The aid workers make their choices and press on with their work, while carrying the guilt. They do not need to hear every sob story to do their jobs, as Hamid notes. The job of caring for as many as possible will be done, regardless.

The play is brilliantly acted and beautifully presented.

Lighting (Lim Woan Wen) and sets (Wong Chee Wai) take us from makeshift offices in containers to up-scale Geneva in a heartbeat.

Director Wong's signature physical theatre complements and contradicts the text, as do the haunting melodies of composers and live performers .gif (Chew Wei Shan and Nurudin Sadali), who perform with assistant director Anthea Julia Chua.

That said, Hamid's statement should have been taken to heart. Not every sob story needed to be heard to ensure the play did its job and the 135-minute run-time could have been used better.

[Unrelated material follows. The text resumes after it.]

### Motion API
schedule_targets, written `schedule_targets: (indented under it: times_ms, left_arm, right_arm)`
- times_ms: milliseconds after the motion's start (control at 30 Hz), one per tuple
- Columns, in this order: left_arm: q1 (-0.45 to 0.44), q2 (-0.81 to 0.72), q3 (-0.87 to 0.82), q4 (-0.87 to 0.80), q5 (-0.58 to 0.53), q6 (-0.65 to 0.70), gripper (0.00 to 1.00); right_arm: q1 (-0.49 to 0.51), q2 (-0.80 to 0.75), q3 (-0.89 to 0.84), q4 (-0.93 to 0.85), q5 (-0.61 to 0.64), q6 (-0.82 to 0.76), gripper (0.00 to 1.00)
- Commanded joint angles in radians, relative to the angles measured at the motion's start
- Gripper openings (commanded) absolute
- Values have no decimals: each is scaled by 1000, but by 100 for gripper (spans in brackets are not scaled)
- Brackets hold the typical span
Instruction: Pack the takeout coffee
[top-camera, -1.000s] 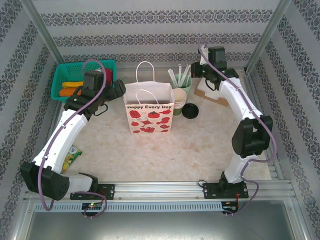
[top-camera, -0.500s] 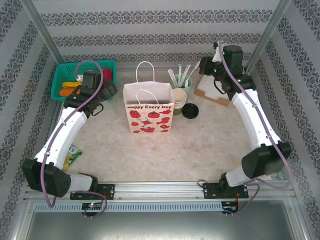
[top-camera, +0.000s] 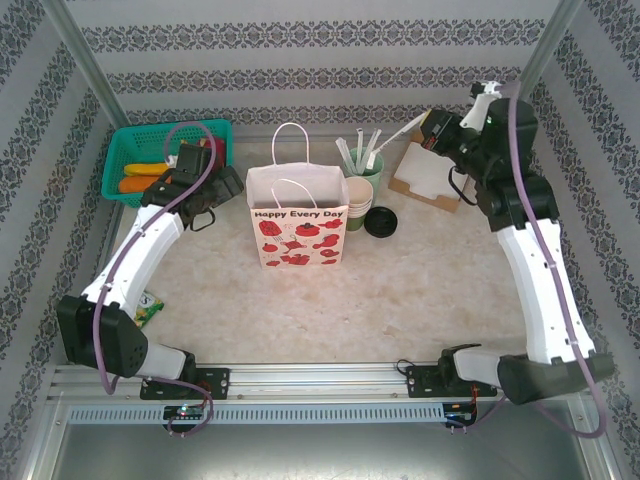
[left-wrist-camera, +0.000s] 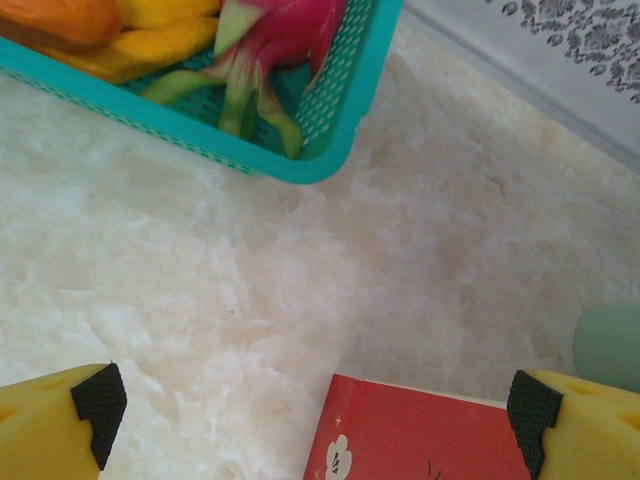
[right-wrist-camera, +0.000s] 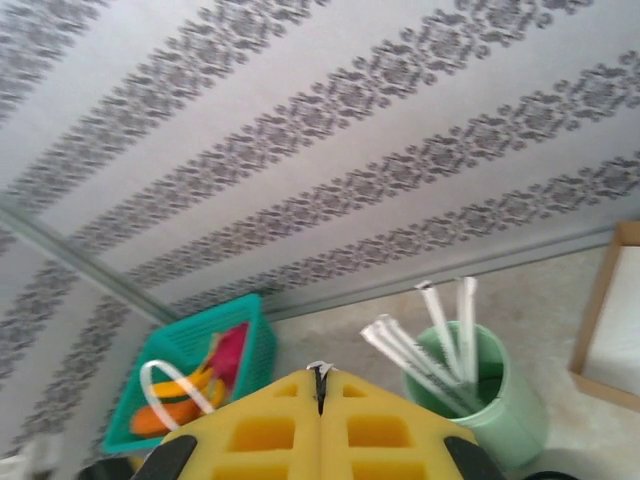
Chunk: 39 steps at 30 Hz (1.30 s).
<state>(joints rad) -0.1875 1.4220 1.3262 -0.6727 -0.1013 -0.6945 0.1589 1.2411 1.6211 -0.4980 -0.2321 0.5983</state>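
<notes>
Left of paper bag (top-camera: 297, 228): teal basket (top-camera: 113, 160) with fruit (top-camera: 138, 184). Right of bag: mint-green cup (top-camera: 371, 168) with straws (top-camera: 359, 150), stacked cups (top-camera: 359, 197), lidded takeout coffee (top-camera: 380, 222). Jaws spread on left gripper (left-wrist-camera: 315, 400), pressed together on right gripper (right-wrist-camera: 320, 395).

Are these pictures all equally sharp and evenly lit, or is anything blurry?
Top external view: even, soft light, no glare, the paper bag sharp. Left wrist view: the basket is crisp; the left pincer looks slightly soft. Right wrist view: tilted, so the wallpaper stripes slant; the right pincer and straw cup are a little hazy.
</notes>
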Motion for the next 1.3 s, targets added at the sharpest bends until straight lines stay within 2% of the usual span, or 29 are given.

It would have worked to the play's advantage to better establish the under-utilised Daisy Irani as Shirin Mistry, the epitome of corporate governance.

Shirin shutting down the recollection of aid worker Sara midway through the play would have had greater impact, if Sara (played viscerally and unforgettably by Dawn Cheong) had indeed been shut up, instead of granted a gratuitous monologue.

It was a missed opportunity to underline the power play at the end, when Shirin again attempts to silence Sara's allegations against senior management.

Sara's story poses the question every system of governance needs to ask itself: Do ends ever justify the means taken to achieve them? If the system is working for many, should it be challenged or destroyed to save just a few?

Displaced Persons' Welcome Dinner frames the question so well that there is no single, absolute answer. One's response changes based on one's place in the hierarchy and recognising this is the real horror at the heart of the play.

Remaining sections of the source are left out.